The future for me is beyond exciting: I have seen health and health care from almost every possible vantage point. I have had the privilege of practising medicine in a variety of settings including the USPHS American Indian Health Service; I have run a hospital system; I have started or managed three health insurance programmes; I have been a state public health director with 6000 employees and a billion-dollar budget; I served as CEO of both the California Medical Association and the American College of Cardiology, as well as being President and CEO of the Cardiovascular Research Foundation, thus experiencing the clinical research world as well. Along the way, I also chaired the Patient Safety Institute and started several entrepreneurial ventures.

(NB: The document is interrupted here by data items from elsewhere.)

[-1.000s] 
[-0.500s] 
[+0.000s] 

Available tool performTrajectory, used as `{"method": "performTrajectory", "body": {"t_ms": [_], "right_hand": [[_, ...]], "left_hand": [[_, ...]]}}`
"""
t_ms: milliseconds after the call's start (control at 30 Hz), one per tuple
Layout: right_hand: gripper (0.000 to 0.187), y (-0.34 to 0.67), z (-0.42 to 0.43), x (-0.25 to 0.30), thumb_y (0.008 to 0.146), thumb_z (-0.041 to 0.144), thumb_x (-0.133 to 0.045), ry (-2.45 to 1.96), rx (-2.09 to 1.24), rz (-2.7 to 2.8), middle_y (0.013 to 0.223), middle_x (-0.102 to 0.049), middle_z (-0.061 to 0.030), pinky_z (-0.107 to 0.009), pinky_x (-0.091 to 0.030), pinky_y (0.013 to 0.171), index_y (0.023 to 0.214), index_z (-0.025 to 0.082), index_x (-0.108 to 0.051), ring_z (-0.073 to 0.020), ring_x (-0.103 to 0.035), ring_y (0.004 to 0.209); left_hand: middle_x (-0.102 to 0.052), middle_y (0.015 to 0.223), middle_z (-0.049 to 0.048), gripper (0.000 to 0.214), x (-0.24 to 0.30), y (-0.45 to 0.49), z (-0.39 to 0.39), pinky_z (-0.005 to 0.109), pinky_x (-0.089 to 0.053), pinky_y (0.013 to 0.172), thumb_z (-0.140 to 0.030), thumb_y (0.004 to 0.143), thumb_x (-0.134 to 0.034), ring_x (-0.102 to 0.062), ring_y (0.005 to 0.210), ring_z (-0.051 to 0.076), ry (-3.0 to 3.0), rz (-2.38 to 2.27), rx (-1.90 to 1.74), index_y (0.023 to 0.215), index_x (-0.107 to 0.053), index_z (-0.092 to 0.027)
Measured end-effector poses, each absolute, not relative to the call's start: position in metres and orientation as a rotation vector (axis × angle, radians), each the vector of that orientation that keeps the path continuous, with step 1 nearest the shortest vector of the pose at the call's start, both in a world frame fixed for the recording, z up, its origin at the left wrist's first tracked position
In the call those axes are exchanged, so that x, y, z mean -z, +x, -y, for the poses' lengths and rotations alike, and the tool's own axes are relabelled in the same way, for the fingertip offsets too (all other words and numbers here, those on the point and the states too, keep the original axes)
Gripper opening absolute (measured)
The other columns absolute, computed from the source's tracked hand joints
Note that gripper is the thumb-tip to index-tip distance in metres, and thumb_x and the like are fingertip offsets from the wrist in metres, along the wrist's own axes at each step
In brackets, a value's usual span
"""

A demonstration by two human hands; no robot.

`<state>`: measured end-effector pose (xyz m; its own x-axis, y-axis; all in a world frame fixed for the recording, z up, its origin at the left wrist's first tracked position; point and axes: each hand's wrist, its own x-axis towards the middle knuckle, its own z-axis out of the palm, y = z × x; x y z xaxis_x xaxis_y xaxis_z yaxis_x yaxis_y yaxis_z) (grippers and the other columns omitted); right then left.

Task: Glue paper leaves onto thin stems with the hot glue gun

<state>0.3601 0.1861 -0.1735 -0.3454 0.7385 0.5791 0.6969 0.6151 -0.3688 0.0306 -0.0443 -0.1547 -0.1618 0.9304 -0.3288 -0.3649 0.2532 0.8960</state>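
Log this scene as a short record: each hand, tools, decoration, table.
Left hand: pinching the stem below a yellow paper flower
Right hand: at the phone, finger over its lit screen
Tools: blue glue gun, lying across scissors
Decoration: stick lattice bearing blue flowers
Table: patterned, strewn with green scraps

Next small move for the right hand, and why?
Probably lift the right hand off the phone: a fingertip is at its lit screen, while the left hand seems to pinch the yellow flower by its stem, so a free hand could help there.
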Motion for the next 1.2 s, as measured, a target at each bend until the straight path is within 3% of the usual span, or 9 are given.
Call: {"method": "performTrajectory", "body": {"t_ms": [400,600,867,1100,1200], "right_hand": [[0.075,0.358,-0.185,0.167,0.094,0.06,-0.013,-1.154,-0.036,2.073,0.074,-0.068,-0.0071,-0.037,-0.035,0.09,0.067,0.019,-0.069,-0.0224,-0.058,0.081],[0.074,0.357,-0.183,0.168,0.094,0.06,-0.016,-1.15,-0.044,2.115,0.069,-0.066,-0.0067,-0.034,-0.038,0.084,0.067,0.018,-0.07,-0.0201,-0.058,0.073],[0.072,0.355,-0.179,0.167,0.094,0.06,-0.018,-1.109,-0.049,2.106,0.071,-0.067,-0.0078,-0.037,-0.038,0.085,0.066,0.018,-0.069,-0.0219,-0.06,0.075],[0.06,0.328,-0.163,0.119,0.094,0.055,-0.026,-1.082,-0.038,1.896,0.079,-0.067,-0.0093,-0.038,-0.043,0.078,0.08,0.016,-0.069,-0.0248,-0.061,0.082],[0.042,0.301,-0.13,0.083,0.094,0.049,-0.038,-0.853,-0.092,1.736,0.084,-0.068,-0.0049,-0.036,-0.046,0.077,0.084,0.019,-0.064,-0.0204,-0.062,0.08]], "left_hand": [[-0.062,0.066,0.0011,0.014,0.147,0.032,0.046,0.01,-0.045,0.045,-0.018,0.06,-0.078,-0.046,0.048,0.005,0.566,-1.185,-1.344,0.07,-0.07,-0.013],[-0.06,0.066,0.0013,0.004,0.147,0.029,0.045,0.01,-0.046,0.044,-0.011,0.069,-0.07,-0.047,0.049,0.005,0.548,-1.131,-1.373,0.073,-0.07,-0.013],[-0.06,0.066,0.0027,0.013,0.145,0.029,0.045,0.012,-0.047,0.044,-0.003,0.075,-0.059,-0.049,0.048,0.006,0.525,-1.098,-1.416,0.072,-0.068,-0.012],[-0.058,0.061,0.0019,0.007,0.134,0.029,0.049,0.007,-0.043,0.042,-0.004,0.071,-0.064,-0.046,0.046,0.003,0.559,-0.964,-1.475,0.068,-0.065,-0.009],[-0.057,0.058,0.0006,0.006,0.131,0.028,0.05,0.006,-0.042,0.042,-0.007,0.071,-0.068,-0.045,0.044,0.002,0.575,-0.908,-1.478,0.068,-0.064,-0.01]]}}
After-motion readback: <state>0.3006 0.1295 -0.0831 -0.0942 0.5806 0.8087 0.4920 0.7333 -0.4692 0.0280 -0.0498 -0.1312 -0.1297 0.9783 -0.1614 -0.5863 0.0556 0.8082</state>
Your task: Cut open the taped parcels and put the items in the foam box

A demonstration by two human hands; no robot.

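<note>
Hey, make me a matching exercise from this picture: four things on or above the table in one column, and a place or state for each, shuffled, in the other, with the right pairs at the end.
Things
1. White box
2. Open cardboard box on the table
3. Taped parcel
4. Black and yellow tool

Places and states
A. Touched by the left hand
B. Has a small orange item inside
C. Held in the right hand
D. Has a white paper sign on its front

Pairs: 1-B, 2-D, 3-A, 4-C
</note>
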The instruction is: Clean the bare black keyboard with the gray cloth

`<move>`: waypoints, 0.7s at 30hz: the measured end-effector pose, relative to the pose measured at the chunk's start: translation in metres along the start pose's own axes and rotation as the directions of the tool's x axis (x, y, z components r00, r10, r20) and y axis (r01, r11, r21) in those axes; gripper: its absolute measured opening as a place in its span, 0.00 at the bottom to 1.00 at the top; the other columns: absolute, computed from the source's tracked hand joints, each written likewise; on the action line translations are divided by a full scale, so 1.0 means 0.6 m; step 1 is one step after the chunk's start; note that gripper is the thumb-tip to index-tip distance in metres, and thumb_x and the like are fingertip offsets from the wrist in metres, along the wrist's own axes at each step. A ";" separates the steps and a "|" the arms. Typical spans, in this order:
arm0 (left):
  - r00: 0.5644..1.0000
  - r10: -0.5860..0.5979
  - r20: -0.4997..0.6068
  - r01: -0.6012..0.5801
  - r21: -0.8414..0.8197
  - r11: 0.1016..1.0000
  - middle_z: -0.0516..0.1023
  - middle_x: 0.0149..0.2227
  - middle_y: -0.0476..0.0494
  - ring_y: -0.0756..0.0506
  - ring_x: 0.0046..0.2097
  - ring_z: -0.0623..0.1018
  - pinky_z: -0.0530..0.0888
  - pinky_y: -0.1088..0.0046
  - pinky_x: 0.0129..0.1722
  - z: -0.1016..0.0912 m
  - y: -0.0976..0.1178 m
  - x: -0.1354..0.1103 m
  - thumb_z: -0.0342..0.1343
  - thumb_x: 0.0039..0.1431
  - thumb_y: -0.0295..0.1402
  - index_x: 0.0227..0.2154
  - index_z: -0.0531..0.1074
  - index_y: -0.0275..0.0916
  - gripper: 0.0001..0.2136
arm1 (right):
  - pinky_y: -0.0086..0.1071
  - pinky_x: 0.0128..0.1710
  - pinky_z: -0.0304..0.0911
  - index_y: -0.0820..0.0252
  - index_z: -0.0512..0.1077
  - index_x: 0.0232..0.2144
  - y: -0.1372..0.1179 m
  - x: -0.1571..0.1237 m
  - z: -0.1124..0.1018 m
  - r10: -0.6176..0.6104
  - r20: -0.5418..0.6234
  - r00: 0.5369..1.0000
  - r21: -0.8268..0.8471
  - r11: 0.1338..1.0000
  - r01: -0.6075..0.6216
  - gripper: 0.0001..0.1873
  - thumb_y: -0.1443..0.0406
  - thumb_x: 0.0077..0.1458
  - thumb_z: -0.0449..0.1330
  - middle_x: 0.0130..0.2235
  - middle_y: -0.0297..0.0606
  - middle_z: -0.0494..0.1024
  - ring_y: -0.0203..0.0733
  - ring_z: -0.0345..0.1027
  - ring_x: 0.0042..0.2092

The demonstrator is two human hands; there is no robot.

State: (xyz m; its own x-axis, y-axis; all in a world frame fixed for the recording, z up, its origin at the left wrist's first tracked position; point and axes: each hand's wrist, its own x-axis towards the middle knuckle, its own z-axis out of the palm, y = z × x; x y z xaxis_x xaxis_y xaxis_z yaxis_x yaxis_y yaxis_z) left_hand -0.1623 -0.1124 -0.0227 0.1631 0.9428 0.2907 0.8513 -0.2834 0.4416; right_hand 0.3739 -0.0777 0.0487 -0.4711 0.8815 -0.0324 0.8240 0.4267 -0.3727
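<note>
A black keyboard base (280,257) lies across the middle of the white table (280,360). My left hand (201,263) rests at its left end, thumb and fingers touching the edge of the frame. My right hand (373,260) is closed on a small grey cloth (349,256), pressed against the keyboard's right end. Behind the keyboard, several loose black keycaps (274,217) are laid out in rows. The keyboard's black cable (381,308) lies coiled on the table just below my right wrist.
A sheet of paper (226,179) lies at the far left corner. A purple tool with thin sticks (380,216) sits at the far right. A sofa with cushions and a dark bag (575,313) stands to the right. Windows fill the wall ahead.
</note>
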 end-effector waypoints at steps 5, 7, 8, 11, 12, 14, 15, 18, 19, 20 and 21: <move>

I am currently Chairman of the National Coalition in Health Care in Washington DC, the oldest and largest health policy coalition in the US with 110 national member organisations, representing 150 million Americans. I have got to know the Congress and several Presidents. So, what next? Well first, I learned at CRF about the creative pleasure of helping health start-up companies go from an idea to a new clinical innovation and then on to success in the marketplace, and I now am engaged in doing more of that. But, in addition, the spectre of health policy and health care is certain to go through unparalleled and possibly chaotic change in the immediate years ahead. I want to be part of helping to make that turn out positively. Health care remains the biggest, most complicated and, one could argue, most important sector of the US economy. Being freed up to fully participate in shaping the future of health care – a financially sustainable future with access for all, better care with consistently better outcomes, and improved national health status – that really excites me.